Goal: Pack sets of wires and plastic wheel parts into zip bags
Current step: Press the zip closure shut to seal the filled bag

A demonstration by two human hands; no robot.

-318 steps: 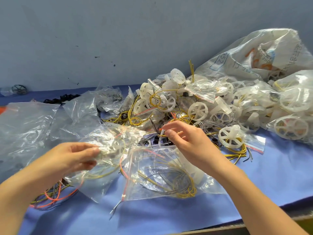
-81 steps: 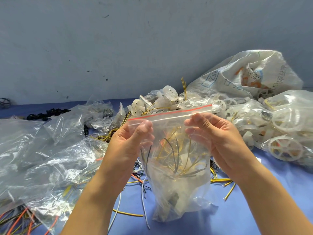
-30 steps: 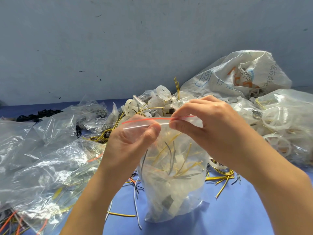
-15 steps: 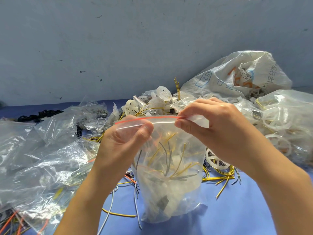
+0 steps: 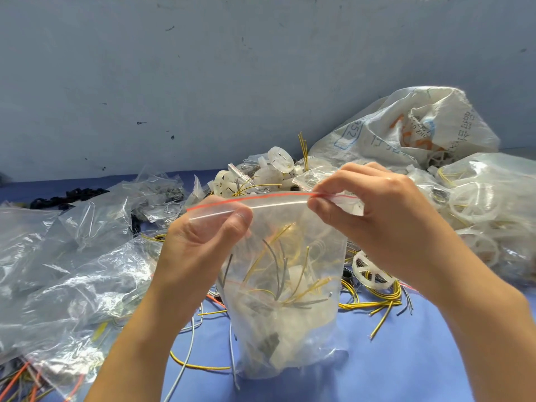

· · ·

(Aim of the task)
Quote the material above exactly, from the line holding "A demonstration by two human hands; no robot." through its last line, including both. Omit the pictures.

(Task result)
A demonstration by two human hands; no robot.

-318 steps: 
-81 steps: 
-30 steps: 
-15 steps: 
+0 steps: 

No other output is expected for this exercise.